从tHe bOx外出:愿景语言代表学习的端到端培训前培训 (Seeing Out of tHe bOx: End-to-End Pre-training for Vision-Language Representation Learning) - 专知论文

会员服务 ·

0

学成 · 模型评估 · 端到端 · 表示学习 · state-of-the-art ·

2021 年 4 月 7 日

Seeing Out of tHe bOx: End-to-End Pre-training for Vision-Language Representation Learning

翻译：从tHe bOx外出:愿景语言代表学习的端到端培训前培训

Zhicheng Huang,Zhaoyang Zeng,Yupan Huang,Bei Liu,Dongmei Fu,Jianlong Fu

from arxiv, CVPR 2021 camera-ready

We study joint learning of Convolutional Neural Network (CNN) and Transformer for vision-language pre-training (VLPT) which aims to learn cross-modal alignments from millions of image-text pairs. State-of-the-art approaches extract salient image regions and align regions with words step-by-step. As region-based visual features usually represent parts of an image, it is challenging for existing vision-language models to fully understand the semantics from paired natural languages. In this paper, we propose SOHO to "See Out of tHe bOx" that takes a whole image as input, and learns vision-language representation in an end-to-end manner. SOHO does not require bounding box annotations which enables inference 10 times faster than region-based approaches.

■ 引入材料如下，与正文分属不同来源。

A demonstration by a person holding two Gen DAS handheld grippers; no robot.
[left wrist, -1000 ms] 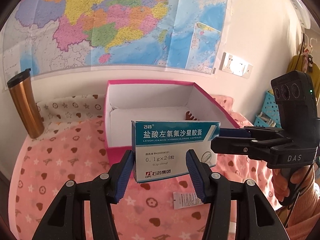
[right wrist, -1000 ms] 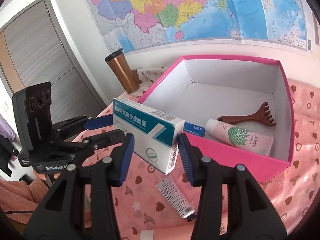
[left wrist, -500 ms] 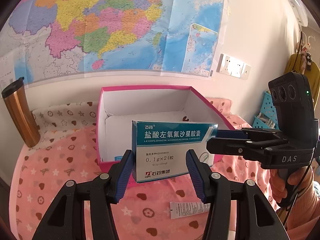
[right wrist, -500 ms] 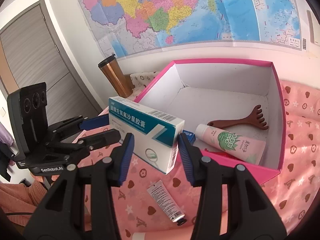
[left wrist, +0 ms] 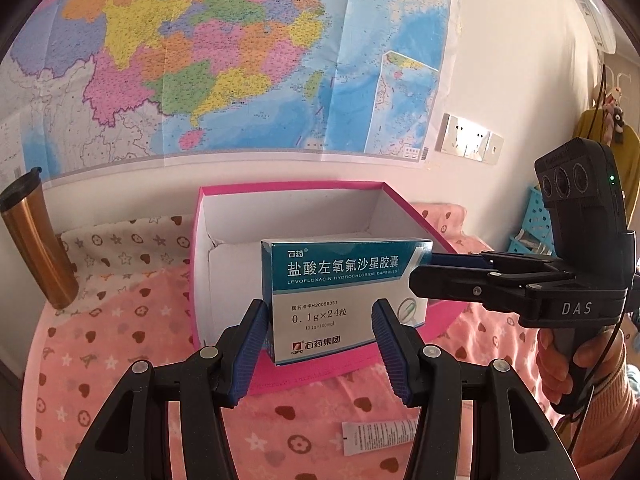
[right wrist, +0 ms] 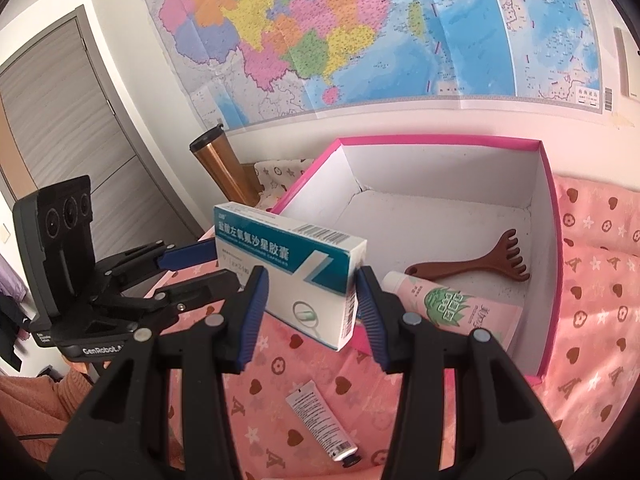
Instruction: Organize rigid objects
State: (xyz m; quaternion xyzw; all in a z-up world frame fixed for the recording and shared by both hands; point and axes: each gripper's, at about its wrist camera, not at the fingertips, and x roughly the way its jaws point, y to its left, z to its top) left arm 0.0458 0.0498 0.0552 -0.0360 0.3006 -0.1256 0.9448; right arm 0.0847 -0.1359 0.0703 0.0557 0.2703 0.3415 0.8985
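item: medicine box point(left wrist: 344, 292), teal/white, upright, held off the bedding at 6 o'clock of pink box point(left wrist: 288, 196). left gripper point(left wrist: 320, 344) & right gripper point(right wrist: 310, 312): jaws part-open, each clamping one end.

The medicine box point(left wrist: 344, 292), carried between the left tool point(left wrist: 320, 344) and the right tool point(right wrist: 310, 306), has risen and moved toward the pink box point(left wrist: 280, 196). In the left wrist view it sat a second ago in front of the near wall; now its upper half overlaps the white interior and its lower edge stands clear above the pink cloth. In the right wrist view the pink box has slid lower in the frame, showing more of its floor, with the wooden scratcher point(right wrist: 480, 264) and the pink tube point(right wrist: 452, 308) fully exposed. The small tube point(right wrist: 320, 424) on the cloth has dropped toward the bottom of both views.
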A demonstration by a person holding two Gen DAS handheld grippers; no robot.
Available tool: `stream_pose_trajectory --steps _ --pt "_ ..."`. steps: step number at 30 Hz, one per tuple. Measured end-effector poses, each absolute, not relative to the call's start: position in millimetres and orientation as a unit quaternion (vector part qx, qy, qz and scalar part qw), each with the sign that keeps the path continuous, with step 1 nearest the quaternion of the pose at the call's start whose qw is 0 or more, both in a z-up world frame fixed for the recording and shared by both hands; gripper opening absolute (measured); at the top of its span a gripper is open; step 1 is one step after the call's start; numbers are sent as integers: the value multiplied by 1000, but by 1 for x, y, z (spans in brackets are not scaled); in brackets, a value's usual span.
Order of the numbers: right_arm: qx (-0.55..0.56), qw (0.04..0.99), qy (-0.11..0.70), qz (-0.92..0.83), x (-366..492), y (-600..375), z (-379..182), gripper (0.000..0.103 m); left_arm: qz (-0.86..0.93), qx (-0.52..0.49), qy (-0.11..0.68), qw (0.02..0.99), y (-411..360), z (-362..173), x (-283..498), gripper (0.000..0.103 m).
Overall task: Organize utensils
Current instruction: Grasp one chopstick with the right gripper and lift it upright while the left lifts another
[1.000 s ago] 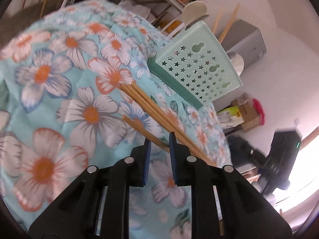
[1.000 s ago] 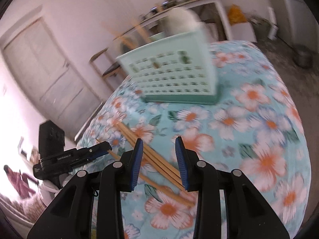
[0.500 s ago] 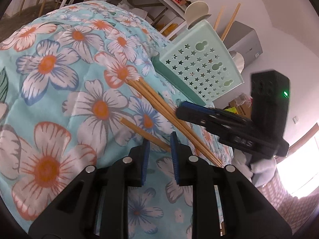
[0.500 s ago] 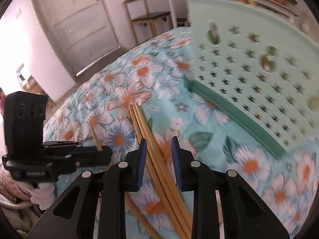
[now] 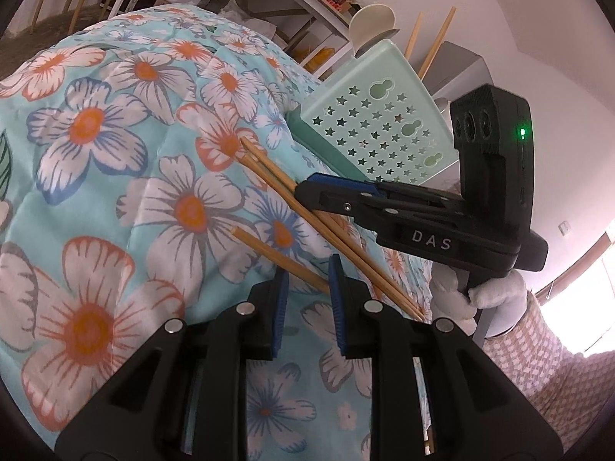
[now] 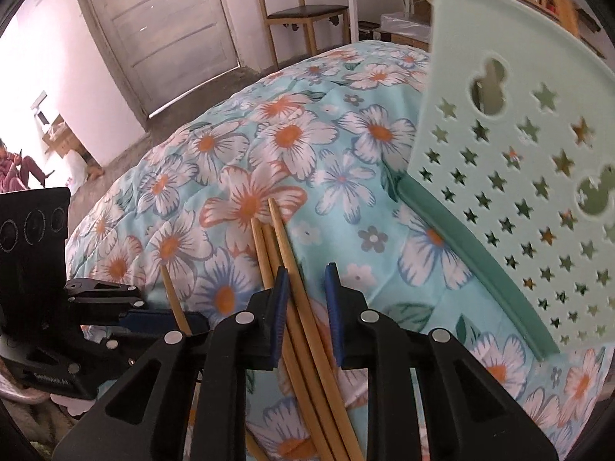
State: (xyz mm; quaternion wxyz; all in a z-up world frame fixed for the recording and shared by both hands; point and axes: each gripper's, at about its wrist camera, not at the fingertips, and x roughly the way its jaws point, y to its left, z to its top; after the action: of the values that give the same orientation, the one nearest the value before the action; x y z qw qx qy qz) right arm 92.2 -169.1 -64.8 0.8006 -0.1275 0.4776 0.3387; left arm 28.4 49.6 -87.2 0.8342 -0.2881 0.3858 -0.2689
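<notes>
Three wooden chopsticks (image 5: pixel 276 184) lie bundled on the floral cloth (image 5: pixel 115 153), and a single chopstick (image 5: pixel 269 249) lies apart nearer me. My left gripper (image 5: pixel 307 280) hovers over the single stick's near end, jaws apart, the stick running between them untouched. My right gripper (image 6: pixel 306 280) points down over the bundle (image 6: pixel 269 246). Its jaws are closing with one stick between the pads, which do not press on it. From the left wrist view the right gripper (image 5: pixel 307 188) reaches in from the right. A mint-green star-perforated holder (image 6: pixel 519 192) stands just behind.
The holder (image 5: pixel 369 115) has two chopsticks (image 5: pixel 434 46) and a pale spoon (image 5: pixel 371 25) standing in it. A white-gloved hand (image 5: pixel 461 299) grips the right tool. A wooden chair (image 6: pixel 303 11), a door (image 6: pixel 165 30) and a seated person (image 6: pixel 15 165) are beyond the cloth.
The right gripper swung in from the side, rolled, and came down over the three-stick bundle with its jaws narrowing. The left gripper stayed over the single chopstick.
</notes>
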Motion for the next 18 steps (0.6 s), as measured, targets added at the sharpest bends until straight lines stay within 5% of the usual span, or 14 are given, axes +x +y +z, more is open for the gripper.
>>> stream_pose_trajectory --steps 18 --pt "-75 782 503 362 123 -141 -79 16 -269 -288 385 834 50 -87 28 21"
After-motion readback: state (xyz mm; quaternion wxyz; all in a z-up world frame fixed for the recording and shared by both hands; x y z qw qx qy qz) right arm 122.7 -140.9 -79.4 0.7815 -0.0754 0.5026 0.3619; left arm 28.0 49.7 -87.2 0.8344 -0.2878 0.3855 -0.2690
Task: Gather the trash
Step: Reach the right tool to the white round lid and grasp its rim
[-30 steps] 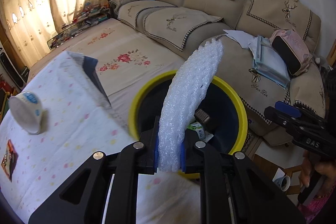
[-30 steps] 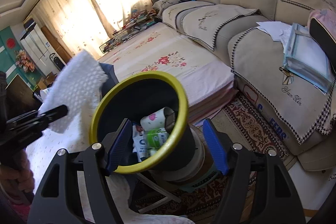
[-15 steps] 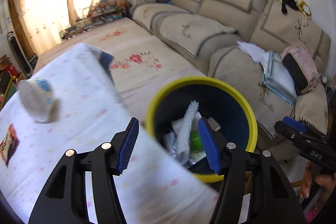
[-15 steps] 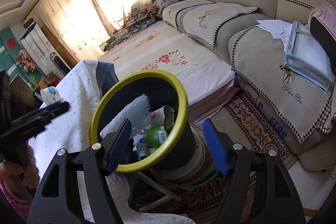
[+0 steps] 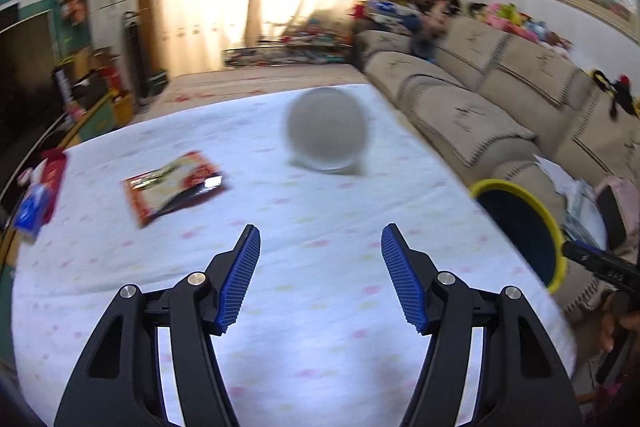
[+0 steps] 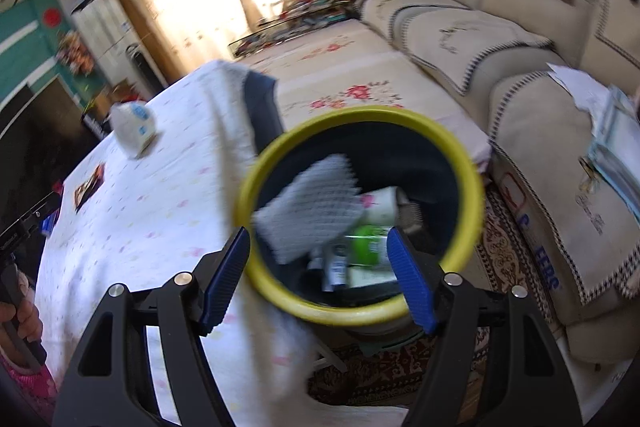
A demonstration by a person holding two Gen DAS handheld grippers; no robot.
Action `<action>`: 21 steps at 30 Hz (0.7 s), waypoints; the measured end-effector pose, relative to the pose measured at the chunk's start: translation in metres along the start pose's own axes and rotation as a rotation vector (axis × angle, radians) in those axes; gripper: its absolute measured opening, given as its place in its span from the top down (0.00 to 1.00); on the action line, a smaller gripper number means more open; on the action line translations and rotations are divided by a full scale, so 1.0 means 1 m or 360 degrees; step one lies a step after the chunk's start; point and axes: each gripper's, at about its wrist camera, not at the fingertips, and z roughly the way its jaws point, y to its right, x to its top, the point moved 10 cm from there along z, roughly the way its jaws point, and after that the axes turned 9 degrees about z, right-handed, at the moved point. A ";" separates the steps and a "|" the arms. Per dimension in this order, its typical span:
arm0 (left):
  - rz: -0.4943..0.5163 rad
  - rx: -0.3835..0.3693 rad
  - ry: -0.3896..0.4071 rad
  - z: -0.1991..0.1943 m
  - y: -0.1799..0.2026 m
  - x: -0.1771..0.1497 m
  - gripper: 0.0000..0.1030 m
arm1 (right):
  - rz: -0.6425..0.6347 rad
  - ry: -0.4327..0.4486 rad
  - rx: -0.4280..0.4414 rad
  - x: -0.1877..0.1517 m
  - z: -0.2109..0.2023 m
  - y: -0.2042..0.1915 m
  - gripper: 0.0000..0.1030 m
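Observation:
My left gripper (image 5: 320, 229) hovers over the white tablecloth (image 5: 304, 311), its jaws opening with nothing between them. Ahead of it lies a tipped white paper cup (image 5: 326, 129), blurred, and to the left a red snack wrapper (image 5: 174, 183). The yellow-rimmed bin (image 5: 516, 187) stands off the table's right edge. In the right wrist view, my right gripper (image 6: 318, 233) is open above the bin (image 6: 360, 113), holding nothing. A sheet of bubble wrap (image 6: 312, 211) rests inside on cartons and bottles. The cup (image 6: 134, 129) and wrapper (image 6: 90, 187) show on the table at left.
A red and blue packet (image 5: 40, 195) lies at the table's left edge. A beige sofa (image 5: 480, 107) runs along the right, with papers and a bag on it. A patterned rug (image 6: 516, 239) lies under the bin. A hand (image 6: 24, 319) grips the left tool.
The left gripper let go of the bubble wrap, which dropped into the bin. Its jaws opened and it swung left over the table towards the cup. The right gripper shifted over the bin.

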 end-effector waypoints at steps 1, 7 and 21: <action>-0.0043 0.0046 -0.0004 -0.001 -0.021 -0.007 0.39 | -0.0033 -0.0001 0.0011 0.001 0.003 -0.013 0.35; -0.0270 0.0227 -0.0049 -0.001 -0.122 -0.045 0.39 | -0.0240 0.0022 0.0060 0.018 0.023 -0.091 0.35; -0.0294 0.0328 0.0001 0.000 -0.149 -0.061 0.34 | -0.0626 0.0146 0.0069 0.067 0.102 -0.246 0.37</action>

In particular, SOHO learns to extract comprehensive yet compact image features through a visual dictionary (VD) that facilitates cross-modal understanding. VD is designed to represent consistent visual abstractions of similar semantics. It is updated on-the-fly and utilized in our proposed pre-training task Masked Visual Modeling (MVM). We conduct experiments on four well-established vision-language tasks by following standard VLPT settings. In particular, SOHO achieves absolute gains of 2.0% R@1 score on MSCOCO text retrieval 5k test split, 1.5% accuracy on NLVR$^2$ test-P split, 6.7% accuracy on SNLI-VE test split, respectively.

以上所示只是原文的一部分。